Melancolías de la edad

Como todos hemos pasado el cabo de las tormentas de los treinta y cinco, vemos ya entradas, calvas, barrigas poco tensas, ese gesto de nosotros mismos que se nos va poniendo cuando ya somos más adultos que jóvenes, cuando ya tenemos más cara -como escribió un amigo- de padres que de hijos. “Algunas pequitas, algunas arruguitas”, que dijo Vargas Llosa en algún lugar. También podríamos hablar de unas vidas más duras que nuestros abdominales.

En el tren, David me enseña una foto del colegio tomada en el 87 y le digo, “fíjate, hace ya veinte años”. Al instante me corrijo: “Dios mío, veinte no: treinta”. Nos quedamos blancos.
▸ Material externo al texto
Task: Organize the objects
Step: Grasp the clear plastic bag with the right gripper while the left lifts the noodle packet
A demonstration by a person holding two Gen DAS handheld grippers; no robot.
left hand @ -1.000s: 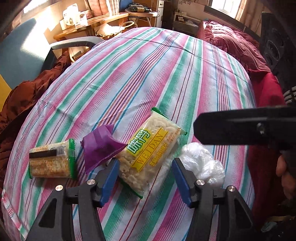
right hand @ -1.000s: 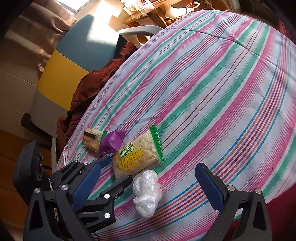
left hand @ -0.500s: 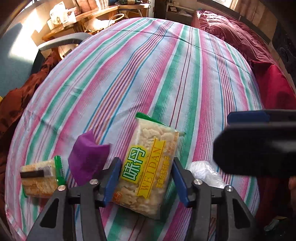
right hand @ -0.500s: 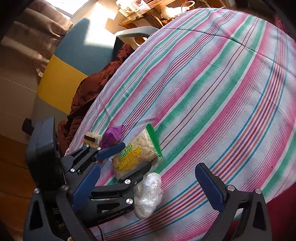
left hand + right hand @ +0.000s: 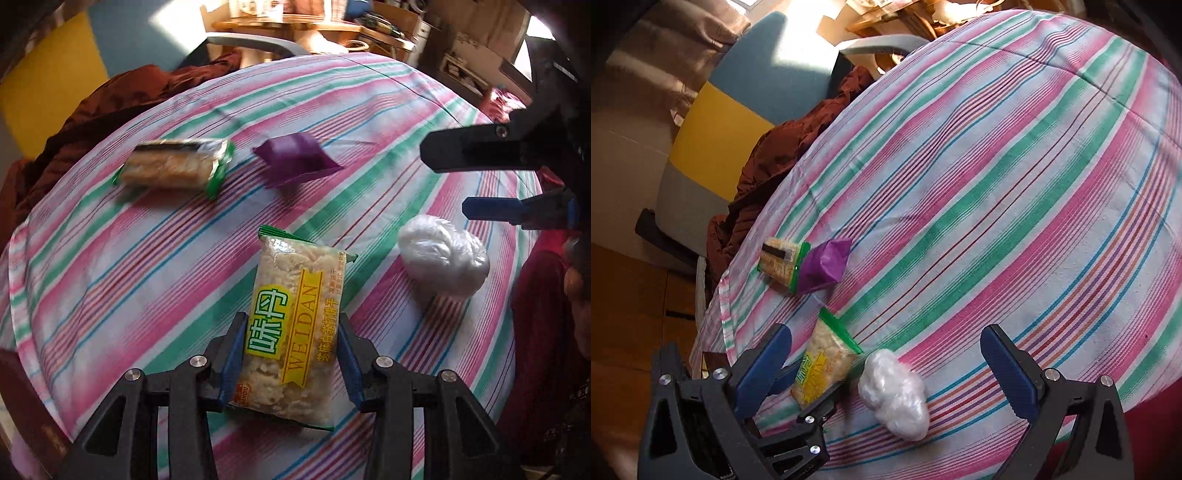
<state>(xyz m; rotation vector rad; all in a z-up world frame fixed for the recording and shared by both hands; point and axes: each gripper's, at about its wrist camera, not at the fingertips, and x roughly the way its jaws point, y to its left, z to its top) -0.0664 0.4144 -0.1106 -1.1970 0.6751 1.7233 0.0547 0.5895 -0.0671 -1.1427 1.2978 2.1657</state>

En el luminoso del tren leemos “Sevilla”, pero bien podíamos haber leído otro horizonte más inquietante: “Mediana edad”.

Meliá

Llegamos a un fascinante hotel-ciudad, capaz de acoger, en caso de catástrofe, a toda la población de la provincia de Zamora. Yo siempre intento ver los sutiles gestos de avaricia o conductismo de la dirección del hotel: cómo ahorran en el gel del baño o qué ingenio emplean para evitar el robo de las perchas. Esta vez de sutiles han tenido poco, toda vez que el domingo, a las 9 de la mañana, una señorita nos despertó como si estuviéramos en un campamento de la infancia: Lolo y yo, que compartíamos cuarto, respondimos a su “buenos días” con un ronquido sobreactuado. Meditación viajera: el hotel es un lugar donde puedes hacer de todo, salvo lo que te dé la gana.

Manzanilla

Primera estación -calle Jimios, Arfe– para el aperitivo, esa definición andaluza de la gloria. Hay rimas proféticas, como Sevilla con manzanilla. Observo que el cielo sevillano es de color azul purísima: toda una justicia poética. En general, Sevilla es tan bonita que nos da la ilusión de que se nos va a contagiar algo. Aquí, de cuando en cuando, hay que alzar la cabeza y mirar las palmeras: más que un recuerdo del edén, parecen una promesa del paraíso. En un día como hoy, el Cardenal Segura, que prohibió los bailes en la diócesis hispalense, no hubiera dudado en impartir su generosa bendición a la ciudad. La primavera está en el aire, y yo sólo puedo levantar la copa al sol del mediodía, muy conforme con la idea de vivir.

(Como decían los antiguos folletines, continuará. Como dice un gran político, “o no”).